Greta can spend hours in her room playing alone. She is confident and imaginative. She often emerges from those times with a handful of cards that she's made for people. She LOVES making cards for people!


My little Rose has never, ever been concerned with what people think about her. In fact, I don't think she even fathoms that people may ever judge her in any way. I know this innocence may someday fade, but for now I treasure that in her. I wish I had more of that.


God is very central in her life. I think she sees things a little like God sees them. She is full of compassion and mercy, and I love my little Rose with all my heart.
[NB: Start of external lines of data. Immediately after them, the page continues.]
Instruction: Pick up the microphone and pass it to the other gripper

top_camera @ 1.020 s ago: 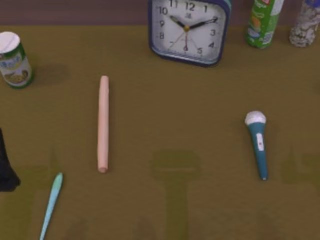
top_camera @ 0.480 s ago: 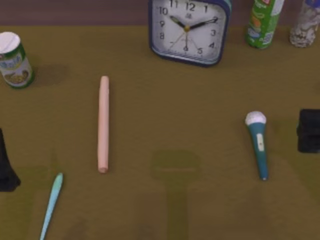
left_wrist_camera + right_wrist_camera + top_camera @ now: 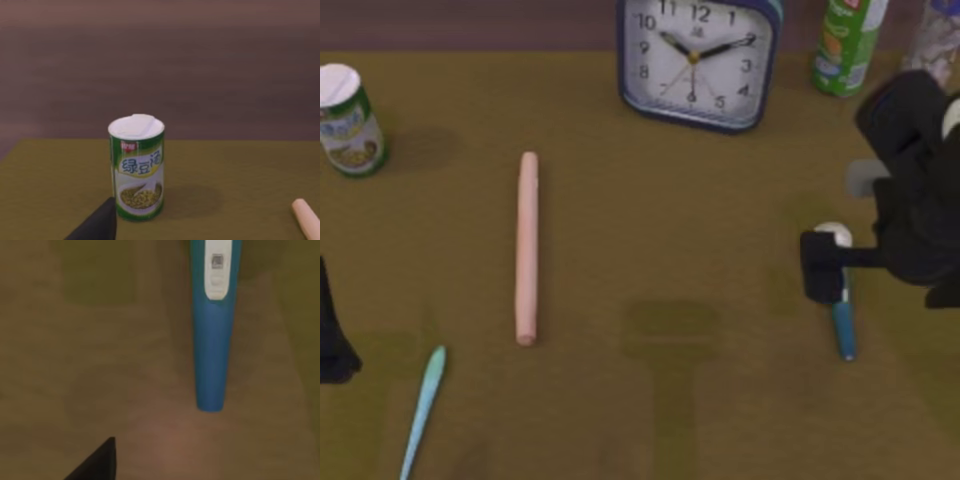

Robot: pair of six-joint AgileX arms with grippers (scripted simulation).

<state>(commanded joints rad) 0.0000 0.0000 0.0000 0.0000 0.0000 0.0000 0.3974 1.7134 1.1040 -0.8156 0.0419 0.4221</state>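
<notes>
The microphone lies on the table's right side, white head toward the back and teal handle toward the front. My right gripper hangs over its upper handle and hides that part; only the head and the tail end show. The right wrist view looks down on the teal handle with its white switch mark. One black fingertip shows there, off to the side of the handle and touching nothing, so this gripper is open. My left gripper is parked at the left edge, open and empty.
A long pink rod lies left of centre, with a thin pale-teal stick at the front left. A blue clock stands at the back. A green can stands at the far left and another at the back right.
My right arm has swept in from the right edge and now hangs over the microphone, covering its middle. The microphone and the left arm have not moved.
</notes>
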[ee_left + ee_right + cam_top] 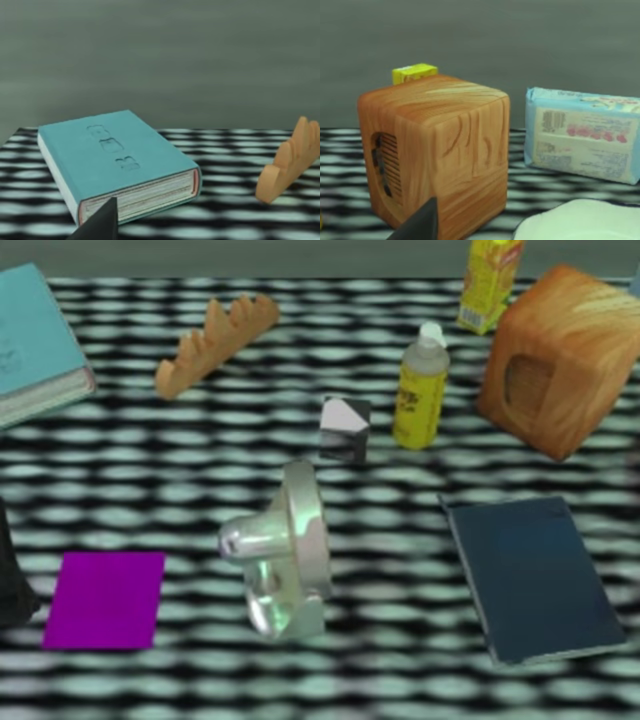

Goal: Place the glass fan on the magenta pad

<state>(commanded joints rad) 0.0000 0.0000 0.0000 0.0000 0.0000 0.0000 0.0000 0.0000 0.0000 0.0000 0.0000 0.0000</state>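
Observation:
The glass fan, silvery-green and shiny, stands near the middle of the table in the top view, hub pointing left, free of both grippers. Flat on the table to its left lies the magenta pad, with nothing on it. My left arm shows as a dark shape at the left edge, just beside the pad. In the left wrist view only one dark fingertip shows, with open space beside it and nothing held. My right arm is outside the top view. One fingertip shows in its wrist view, holding nothing.
A teal book lies back left, an orange bread piece behind the fan. A grey-and-white cube, yellow bottle, yellow carton and wooden box stand at the back right. A dark blue book lies right.

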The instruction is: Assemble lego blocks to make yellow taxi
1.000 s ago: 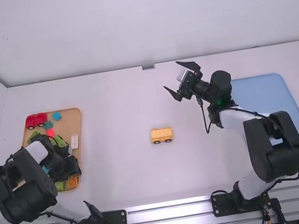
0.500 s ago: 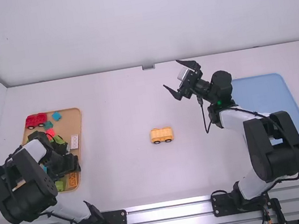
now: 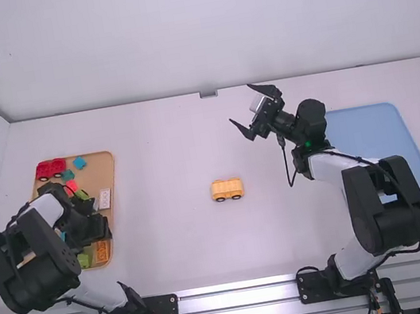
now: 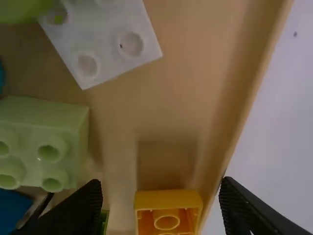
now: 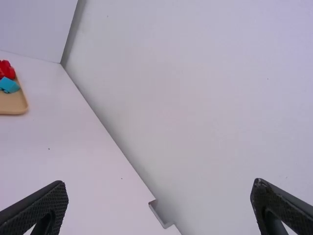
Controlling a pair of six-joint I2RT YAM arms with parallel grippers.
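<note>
A yellow-orange wheeled base block [image 3: 227, 189] stands on the table's middle. My left gripper [image 3: 99, 233] is low over the wooden tray [image 3: 102, 160] at the left; in the left wrist view the left gripper [image 4: 161, 203] is open, its fingers on either side of an orange block [image 4: 167, 200] lying hollow side up beside the tray's rim. In the high view this orange block [image 3: 102, 251] is partly hidden by the gripper. My right gripper [image 3: 241, 113] hangs over the table's back, right of the middle; the right wrist view has the right gripper [image 5: 159, 203] wide open with nothing between the fingers.
The tray also holds a red wheeled block [image 3: 51, 168], a blue block [image 3: 79, 163], a white block [image 3: 105, 199] and a pale green block [image 4: 41, 142]. A blue tray [image 3: 386, 123] lies at the right, partly under the right arm.
My left gripper has shifted slightly over the tray, uncovering more of the green and orange blocks near its front edge. The right arm and the wheeled base have kept still.
</note>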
Thank you, God, for this gift!

4 comments:

momaof4 said...

I remember Darren and I working in the nursery when she was born and thinking how cute she was. Then I blinked and look at her now!!! I still don't believe it. She is super cute and so much fun to watch grow up and interact with her friends.

Anonymous said...

I absolutely adore Greta. She is a very unique and special girl. She is funny and bright and positive.
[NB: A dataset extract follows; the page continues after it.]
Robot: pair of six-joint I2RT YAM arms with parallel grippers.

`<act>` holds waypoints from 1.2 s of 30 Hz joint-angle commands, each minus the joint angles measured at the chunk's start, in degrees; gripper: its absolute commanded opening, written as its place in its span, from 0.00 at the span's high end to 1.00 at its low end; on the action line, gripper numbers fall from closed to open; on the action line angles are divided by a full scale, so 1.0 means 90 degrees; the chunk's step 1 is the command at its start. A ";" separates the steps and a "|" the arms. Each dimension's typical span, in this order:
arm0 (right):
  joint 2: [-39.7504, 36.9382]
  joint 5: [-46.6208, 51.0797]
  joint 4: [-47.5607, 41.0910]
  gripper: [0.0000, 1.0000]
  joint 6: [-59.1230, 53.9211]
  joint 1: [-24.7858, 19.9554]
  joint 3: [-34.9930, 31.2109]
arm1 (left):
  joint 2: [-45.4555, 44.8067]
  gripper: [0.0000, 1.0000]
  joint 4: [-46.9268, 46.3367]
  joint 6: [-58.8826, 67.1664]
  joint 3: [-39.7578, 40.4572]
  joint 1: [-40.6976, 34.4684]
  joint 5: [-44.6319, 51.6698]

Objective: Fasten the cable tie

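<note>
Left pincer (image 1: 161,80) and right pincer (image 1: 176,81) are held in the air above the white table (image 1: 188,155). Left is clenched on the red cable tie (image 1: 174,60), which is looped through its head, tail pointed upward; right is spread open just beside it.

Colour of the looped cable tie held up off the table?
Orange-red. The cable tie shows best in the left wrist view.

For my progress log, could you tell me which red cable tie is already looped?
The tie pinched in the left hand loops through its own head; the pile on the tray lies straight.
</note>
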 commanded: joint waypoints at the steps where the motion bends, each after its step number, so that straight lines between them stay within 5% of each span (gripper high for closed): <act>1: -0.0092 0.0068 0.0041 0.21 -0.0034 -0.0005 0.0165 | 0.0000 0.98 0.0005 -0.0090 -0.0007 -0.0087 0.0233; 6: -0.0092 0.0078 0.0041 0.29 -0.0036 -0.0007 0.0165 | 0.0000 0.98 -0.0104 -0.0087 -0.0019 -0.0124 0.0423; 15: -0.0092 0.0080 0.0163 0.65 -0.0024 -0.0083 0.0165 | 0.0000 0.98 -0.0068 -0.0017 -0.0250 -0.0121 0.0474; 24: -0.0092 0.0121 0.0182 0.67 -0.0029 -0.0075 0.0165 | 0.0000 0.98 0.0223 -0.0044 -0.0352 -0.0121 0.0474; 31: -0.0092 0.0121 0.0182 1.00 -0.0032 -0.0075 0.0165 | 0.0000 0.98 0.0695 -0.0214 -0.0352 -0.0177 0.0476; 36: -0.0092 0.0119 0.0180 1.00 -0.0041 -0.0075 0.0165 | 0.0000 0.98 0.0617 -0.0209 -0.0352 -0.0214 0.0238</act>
She has obviously meant alot to our family because of her friendship with Maggie and Molly. I can't tell you what a good friend she is to my girls. I know they all share their secrets together and it's because Greta is a trustworthy and kind friend.

You can see that she loves the Lord too.

Your girls show what a kind and good mom you are to them. You do an amazing job as a mom, and I'm glad that God gave them to you!

Sportygirl said...

You have two beautiful girls! You are definitely blessed! I am blessed to have such wonderful nieces.

Molly said...

You always amaze me. We all know kids aren't your favorite, but you love yours so fully. Sharon, do you know how many parents roam this earth who don't like kids? What is so sad, is they don't even "like" their own kids.

You opened your heart up to the gifts that God gave you. That is part of being a living testimony, each and every day of your life.

More than that, you have learned that by opening yourself up in the mysetry, what may appear hard or uncomfortable, that bountiful blessings await you.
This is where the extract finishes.